Some websites offer PHP code for importing certain content into your web pages.

There are some risks. This article discusses how to reduce it a bit in some circumstances. Other risks can't be reduced or eliminated. With more information, you may decide if the risk is acceptable.

Why Use PHP?

Content imported with PHP becomes part of the web page source code. Therefore, search-engine robots see PHP-imported content like they see the content of any static web page.

As examples, the PHP code offered by the websites may import

  • blog post titles,
  • a book or product inventory list,
  • an ad,
  • a complete article,
  • the saying of the day, or
  • a schedule of events.

Some Risks

Whether importing with JavaScript, PHP, or other method, the remote website should be trusted to never include malicious code. You're placing your website and your visitors at the mercy of the vendor providing the code.

This isn't meant to be an alarmist article. Let me mention just a few of the risks to stress the need to trust the content vendor. The imported content could:

  1. Get counts of your traffic.

  2. Read cookies your website has set.

  3. Determine your visitor's IP addresses. Find out where they came from, how long they stay, and if they're repeats.

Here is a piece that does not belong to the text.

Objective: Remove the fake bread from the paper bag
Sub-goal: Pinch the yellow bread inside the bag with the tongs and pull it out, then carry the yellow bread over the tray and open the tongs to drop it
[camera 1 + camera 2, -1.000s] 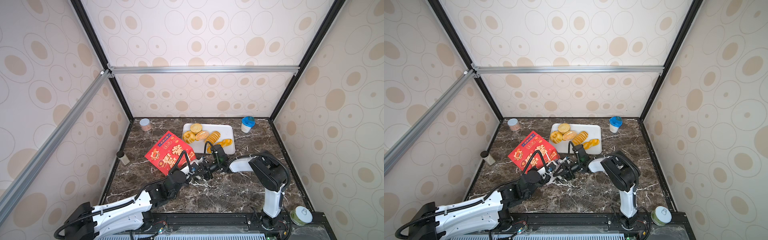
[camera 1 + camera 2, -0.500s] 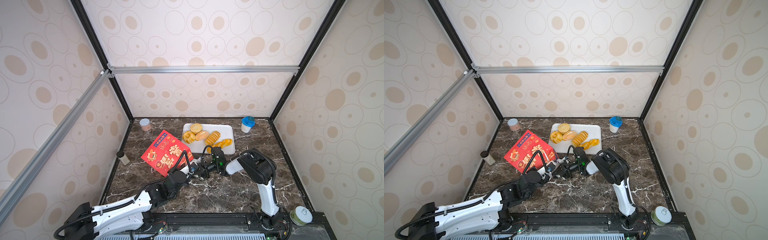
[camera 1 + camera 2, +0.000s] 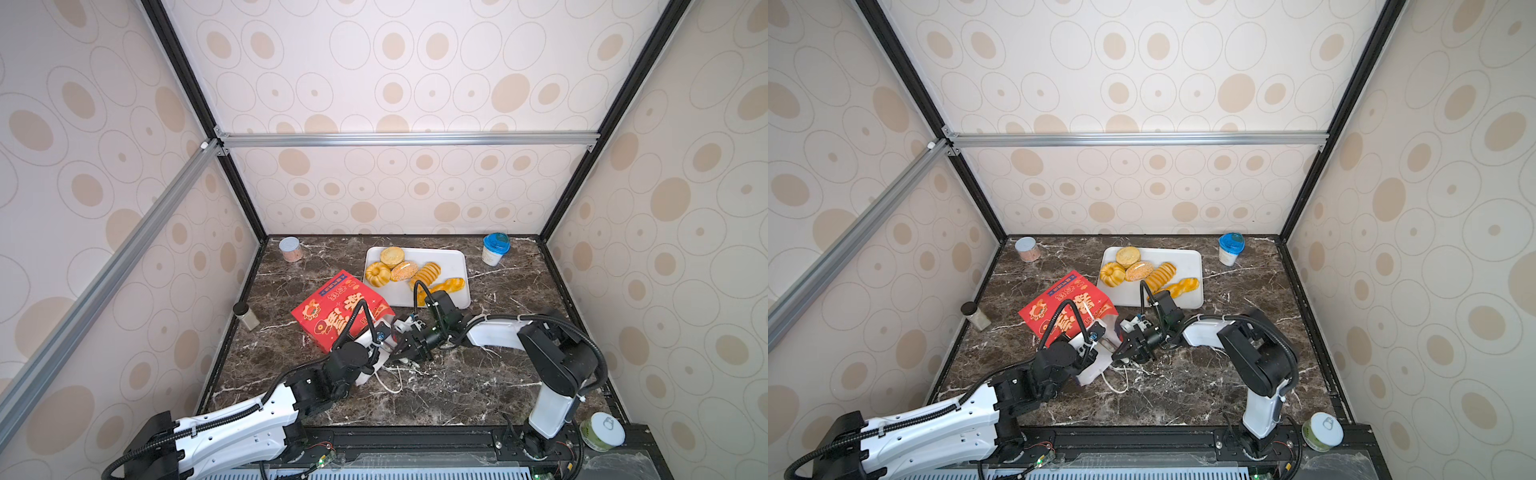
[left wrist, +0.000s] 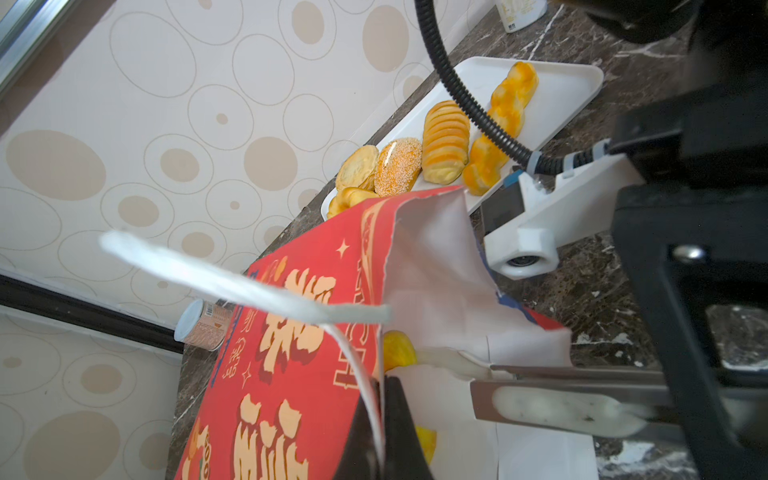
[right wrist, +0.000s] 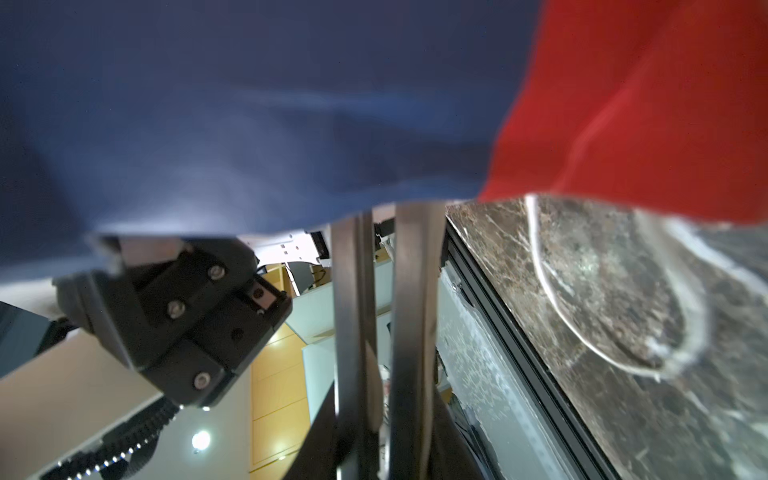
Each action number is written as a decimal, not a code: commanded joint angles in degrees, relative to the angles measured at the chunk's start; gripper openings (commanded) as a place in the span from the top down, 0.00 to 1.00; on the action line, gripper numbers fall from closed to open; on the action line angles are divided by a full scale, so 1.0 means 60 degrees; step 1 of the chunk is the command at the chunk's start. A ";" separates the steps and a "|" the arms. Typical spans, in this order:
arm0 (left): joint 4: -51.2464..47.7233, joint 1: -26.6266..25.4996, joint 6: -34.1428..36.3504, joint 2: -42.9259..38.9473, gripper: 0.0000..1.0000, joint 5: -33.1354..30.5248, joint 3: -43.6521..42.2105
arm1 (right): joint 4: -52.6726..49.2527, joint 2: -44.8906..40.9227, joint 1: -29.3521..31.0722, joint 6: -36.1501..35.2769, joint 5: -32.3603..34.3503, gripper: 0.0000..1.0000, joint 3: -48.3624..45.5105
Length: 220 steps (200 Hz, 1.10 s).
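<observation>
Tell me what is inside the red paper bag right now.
Through the open mouth of the paper bag, the left wrist view shows an orange-yellow bread against the white lining. Anything deeper is hidden by red paper.

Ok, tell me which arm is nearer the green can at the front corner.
Right. The right arm stands with its base just beside the green can; the left arm comes in from the opposite front corner, well away from it.
</observation>
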 commanded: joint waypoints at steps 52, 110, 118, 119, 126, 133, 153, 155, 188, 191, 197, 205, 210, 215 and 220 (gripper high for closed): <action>0.0093 0.2398 -0.1723 0.0188 1.00 0.1792 0.1107 | -0.4064 -0.1086 -0.0042 -0.2897 0.0652 1.00 0.0794; 0.0128 0.2971 -0.2195 0.1050 1.00 0.2175 0.1302 | -0.4890 -0.2097 -0.0121 -0.3462 0.1659 1.00 0.1138; 0.0127 0.3029 -0.2327 0.1129 1.00 0.2088 0.1378 | -0.4890 -0.2245 -0.0199 -0.3468 0.1730 1.00 0.1132; 0.0129 0.3037 -0.2345 0.1131 1.00 0.2068 0.1384 | -0.4892 -0.2271 -0.0212 -0.3468 0.1735 1.00 0.1132; 0.0076 0.3111 -0.2476 0.1187 1.00 0.1909 0.1446 | -0.4924 -0.2409 -0.0275 -0.3476 0.1822 1.00 0.1146; 0.0071 0.3226 -0.2604 0.1236 1.00 0.1796 0.1511 | -0.5022 -0.2530 -0.0375 -0.3507 0.1858 1.00 0.1146; 0.0183 0.3631 -0.2935 0.1343 1.00 0.1816 0.1614 | -0.5541 -0.2886 -0.0746 -0.3802 0.1924 1.00 0.1146; 0.0187 0.3665 -0.2957 0.1358 1.00 0.1826 0.1618 | -0.5580 -0.2942 -0.0783 -0.3834 0.1929 1.00 0.1135; 0.0324 0.4002 -0.2981 0.1824 1.00 0.1580 0.1852 | -0.5476 -0.3860 -0.1844 -0.3575 0.1495 1.00 0.0630; 0.0352 0.4019 -0.2959 0.1879 1.00 0.1536 0.1878 | -0.5447 -0.3944 -0.1960 -0.3537 0.1447 1.00 0.0571; 0.0375 0.4067 -0.2926 0.1948 1.00 0.1472 0.1907 | -0.5445 -0.4089 -0.2196 -0.3516 0.1365 1.00 0.0504; 0.0418 0.4129 -0.2877 0.2004 1.00 0.1397 0.1944 | -0.5510 -0.4276 -0.2528 -0.3521 0.1219 1.00 0.0401; 0.0464 0.4164 -0.2851 0.2023 1.00 0.1376 0.1937 | -0.5565 -0.4406 -0.2741 -0.3525 0.1166 1.00 0.0363; 0.0491 0.4224 -0.2827 0.2020 1.00 0.1375 0.1946 | -0.5582 -0.4528 -0.2948 -0.3495 0.1079 1.00 0.0288; 0.0517 0.4276 -0.2807 0.2014 1.00 0.1397 0.1938 | -0.5535 -0.4639 -0.3155 -0.3452 0.0994 1.00 0.0246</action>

  4. Anything JavaScript can do, such as replacing the content of the entire page, redirecting browsers to other websites, displaying inappropriate ads, and offering trojans or viruses to visitors.

The Riskier PHP Functions

PHP code that imports with certain functions are riskier than code that imports with other functions.

These four functions, when used for importing PHP content from remote websites, allow PHP code to be executed on your page as if you had typed it in yourself:

  • include()
  • include_once()
  • require()
  • require_once()

When importing with those functions, the PHP code delivered by the remote site could read any file on your server accessible with PHP and change or delete any files on your server writable with PHP.

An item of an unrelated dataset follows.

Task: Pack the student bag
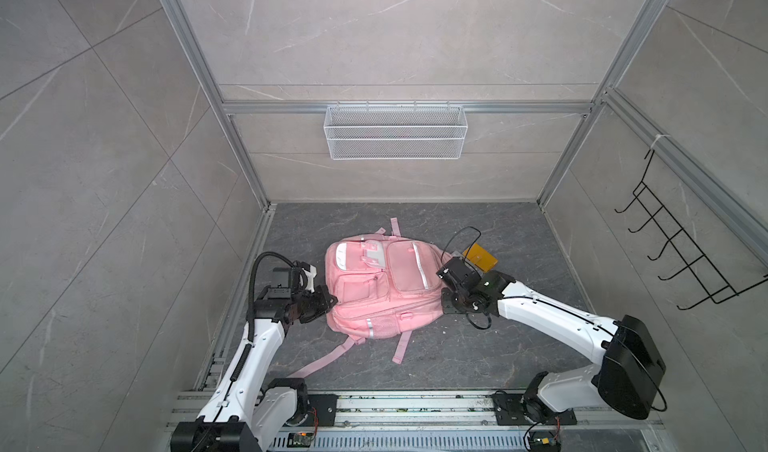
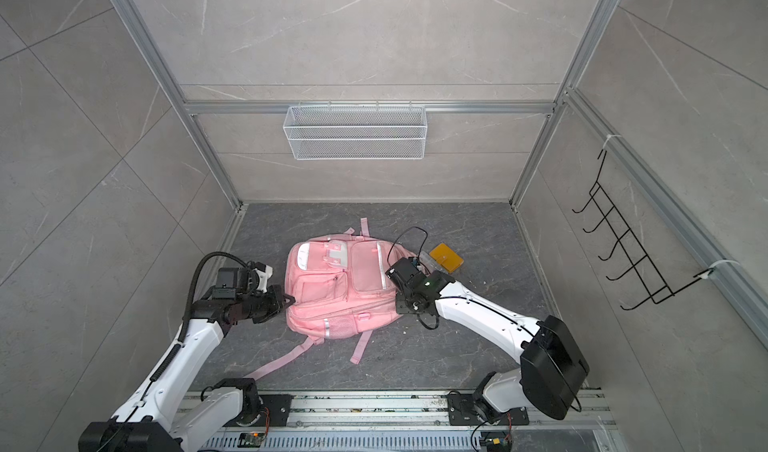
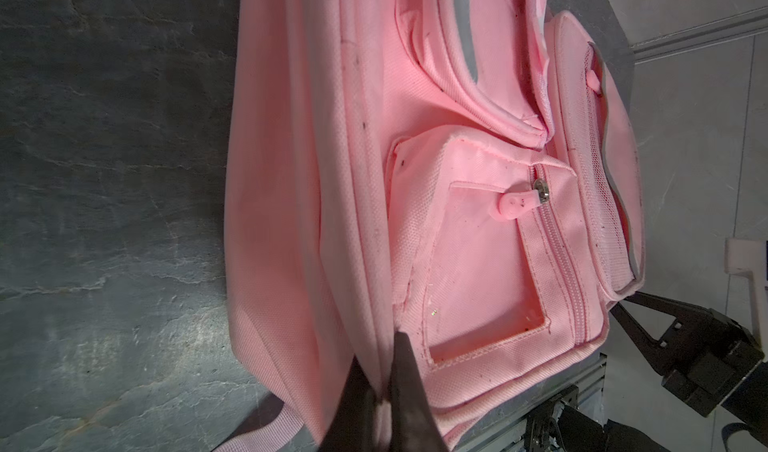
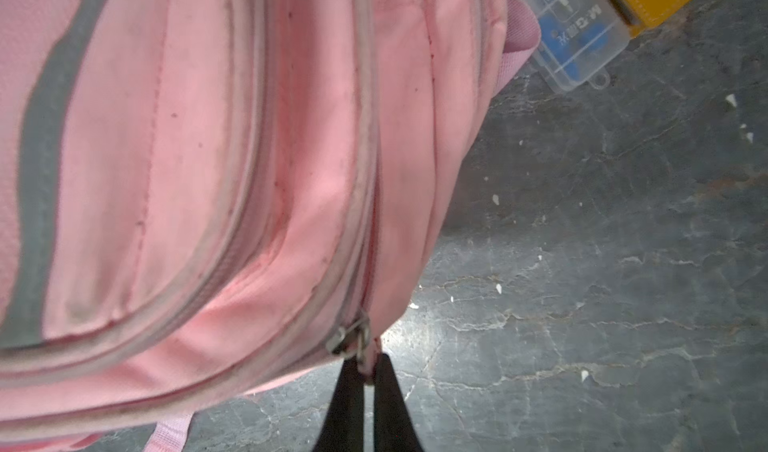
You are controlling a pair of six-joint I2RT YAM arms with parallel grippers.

Because those functions run PHP code on your server, try to use them only when the vendor is trusted absolutely, the content is necessary for your site, and it's the only way the content can be obtained.

Less Risky PHP Functions

These two functions import content without running PHP code on your server that might be embedded within the imported content. Although still with risks, it's much safer to use these than the ones mentioned above.

  • readfile()
  • file_get_contents()

If the remote content must run PHP code on your server in order to publish the entire content, then neither of those two functions will work. In that case, it may be prudent to seriously question whether or not you really need the content from that particular vendor.

Using the PHP Functions

The Import Search-engine-friendly Content article describes various ways to use PHP functions for importing content.

There always are risks when using other people's content that's imported from their websites. The risks are inherent because you don't control what's published — the content vendor controls it.

Therefore, it's prudent to import content only from reputable vendors you trust.